WORK ITEM.
In the copy you make, include no pictures, and transcribe every record exactly.

INPUT FOR THIS TASK below:

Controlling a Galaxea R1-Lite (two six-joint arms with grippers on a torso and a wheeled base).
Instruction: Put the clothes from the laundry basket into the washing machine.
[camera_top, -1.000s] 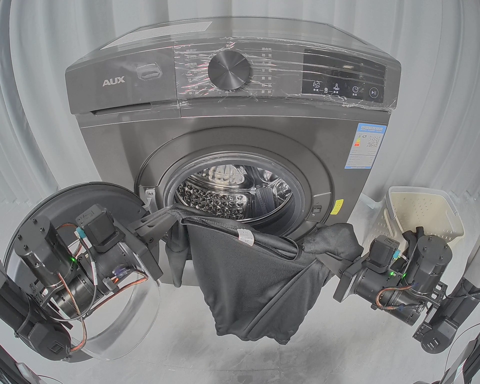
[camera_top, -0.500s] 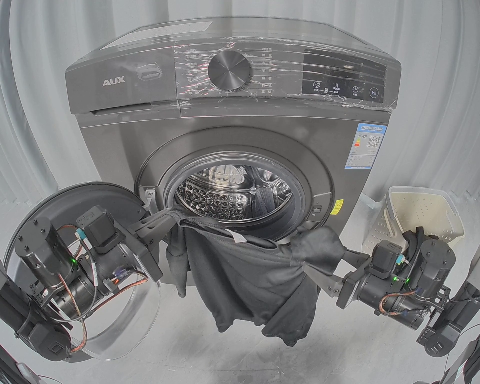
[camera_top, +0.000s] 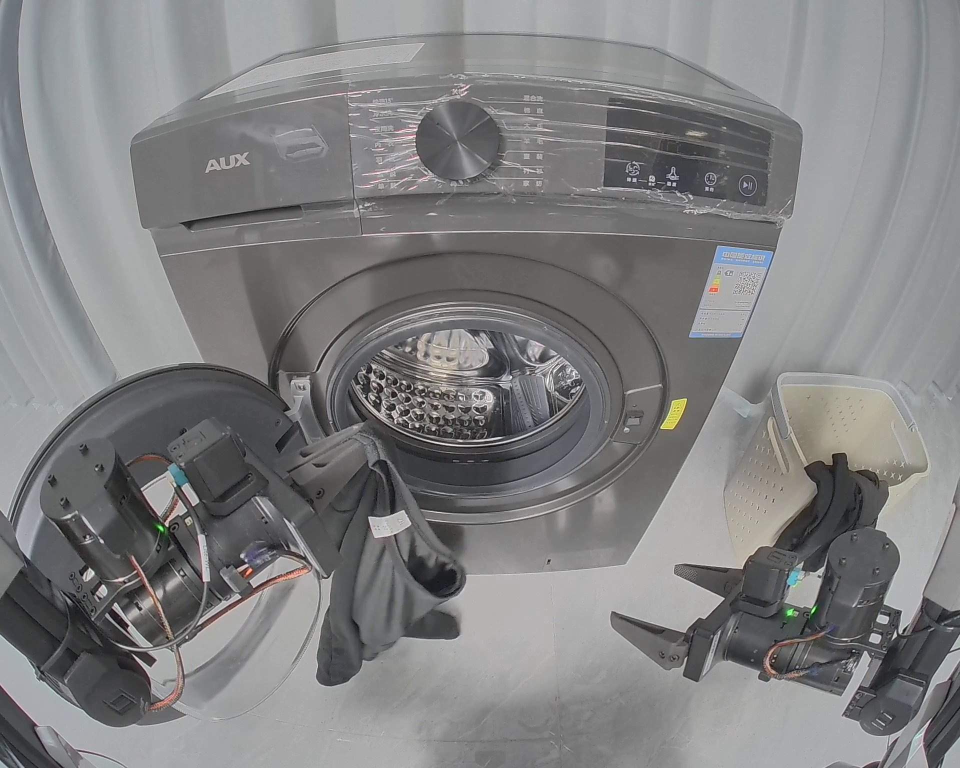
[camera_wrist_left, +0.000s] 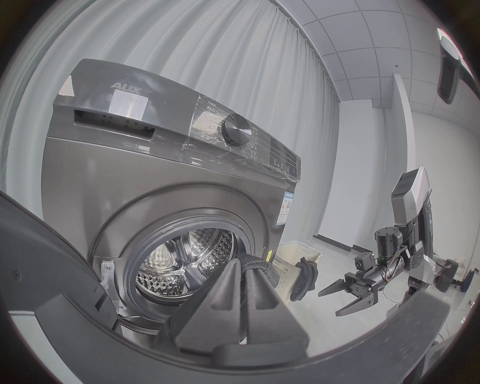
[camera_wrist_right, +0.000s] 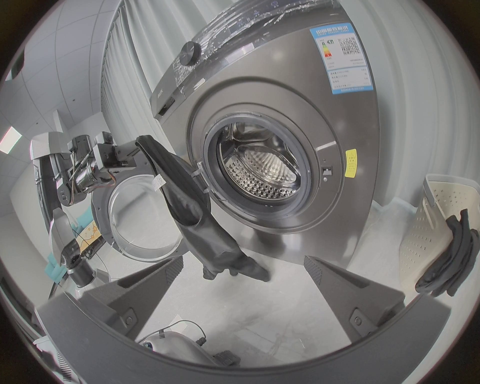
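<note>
Washing machine (camera_top: 460, 250): grey front-loader, door (camera_top: 130, 420) swung open at its L.
Laundry basket (camera_top: 760, 470): cream, perforated, just R of machine; dark cloth (camera_top: 835, 500) draped over rim.
Garment (camera_top: 385, 580): dk grey, limp, white tag, hanging by porthole's lower L edge.
L gripper (camera_top: 345, 450): pinched on garment's top.
R gripper (camera_top: 647, 597): spread wide, low before machine's R corner.

At 12 o'clock washing machine (camera_top: 460, 250) is centred; door (camera_top: 120, 420) is swung open at 8 o'clock of drum (camera_top: 450, 390). At 4 o'clock laundry basket (camera_top: 850, 420) is set, draped garment (camera_top: 835, 505) on its rim. At 7 o'clock hanging garment (camera_top: 385, 570) is held by left gripper (camera_top: 345, 455).
</note>
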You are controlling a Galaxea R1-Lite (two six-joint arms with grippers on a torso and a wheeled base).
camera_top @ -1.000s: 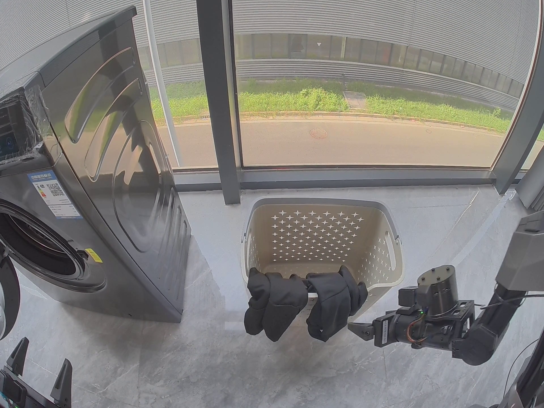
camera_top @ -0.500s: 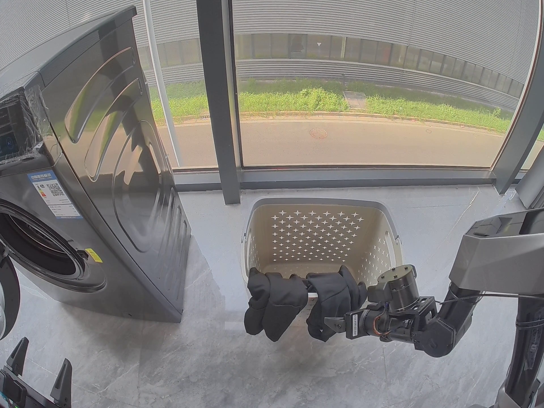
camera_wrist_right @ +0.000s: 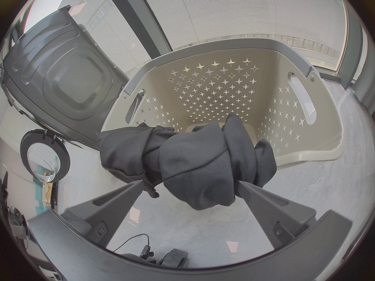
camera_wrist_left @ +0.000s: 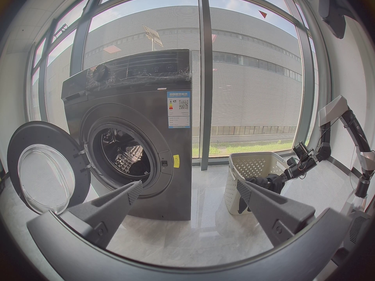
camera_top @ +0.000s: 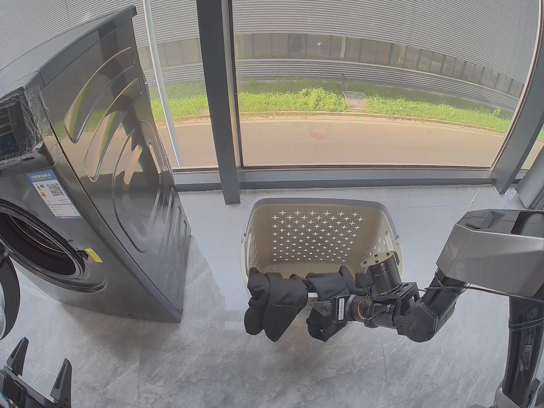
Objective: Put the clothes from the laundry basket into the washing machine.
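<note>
A beige laundry basket stands on the floor by the window. Dark grey clothes hang bunched over its near rim, in two folds. My right gripper is open at the right-hand fold. In the right wrist view its fingers stand on either side of the clothes, with the basket behind. The washing machine stands to the left, its round door swung open and the drum bare. My left gripper is open low at the near left, holding nothing.
A dark window pillar rises behind the basket, between it and the machine. Glass panes close off the far side. Bare grey floor lies between the machine and the basket.
My right arm has swung left from beside the basket, bringing its open fingers around the right fold of the clothes. The left gripper and the clothes have stayed put.
</note>
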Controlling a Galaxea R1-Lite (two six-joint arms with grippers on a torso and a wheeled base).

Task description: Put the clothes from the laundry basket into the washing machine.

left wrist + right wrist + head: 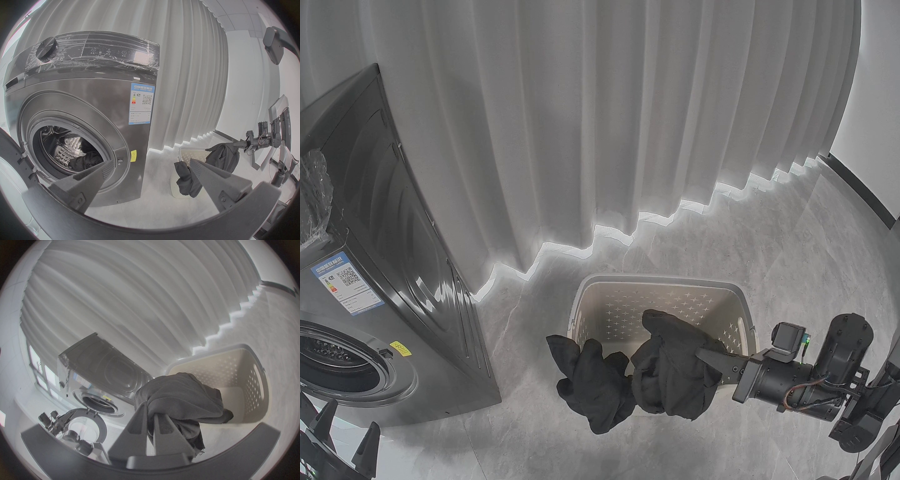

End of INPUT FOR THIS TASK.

PROBLEM SOLUTION.
Controlling a Galaxea R1-Lite (two six-joint arms with grippers on a torso and a wheeled base).
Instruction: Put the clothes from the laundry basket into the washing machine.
[camera_top, -1.000s] 
[camera_top, -0.500s] 
[camera_top, +0.000s] 
[camera_wrist_left, +0.000s] 
[camera_wrist_right, +0.000s] 
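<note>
Washing machine (camera_top: 460, 250): grey front-loader, door (camera_top: 130, 420) swung open at its L.
Laundry basket (camera_top: 760, 470): cream, perforated, just R of machine; dark cloth (camera_top: 835, 500) draped over rim.
Garment (camera_top: 385, 580): dk grey, limp, white tag, hanging by porthole's lower L edge.
L gripper (camera_top: 345, 450): pinched on garment's top.
R gripper (camera_top: 647, 597): spread wide, low before machine's R corner.

At 12 o'clock washing machine (camera_top: 460, 250) is centred; door (camera_top: 120, 420) is swung open at 8 o'clock of drum (camera_top: 450, 390). At 4 o'clock laundry basket (camera_top: 850, 420) is set, draped garment (camera_top: 835, 505) on its rim. At 7 o'clock hanging garment (camera_top: 385, 570) is held by left gripper (camera_top: 345, 455).
</note>
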You are controlling a Galaxea R1-Lite (two six-joint arms with grippers on a torso and a wheeled base).
camera_top @ -1.000s: 
camera_top @ -0.500s: 
camera_wrist_right @ +0.000s: 
camera_wrist_left @ +0.000s: 
camera_top @ +0.000s: 
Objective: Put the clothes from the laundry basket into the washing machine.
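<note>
A beige laundry basket stands on the floor by the window. Dark grey clothes hang bunched over its near rim, in two folds. My right gripper is open at the right-hand fold. In the right wrist view its fingers stand on either side of the clothes, with the basket behind. The washing machine stands to the left, its round door swung open and the drum bare. My left gripper is open low at the near left, holding nothing.
A dark window pillar rises behind the basket, between it and the machine. Glass panes close off the far side. Bare grey floor lies between the machine and the basket.
My right arm has swung left from beside the basket, bringing its open fingers around the right fold of the clothes. The left gripper and the clothes have stayed put.
</note>
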Controlling a Galaxea R1-Lite (two six-joint arms with grippers on a torso and a wheeled base).

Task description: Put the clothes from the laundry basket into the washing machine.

left wrist + right wrist + head: 

Nothing else is needed to finish the exercise.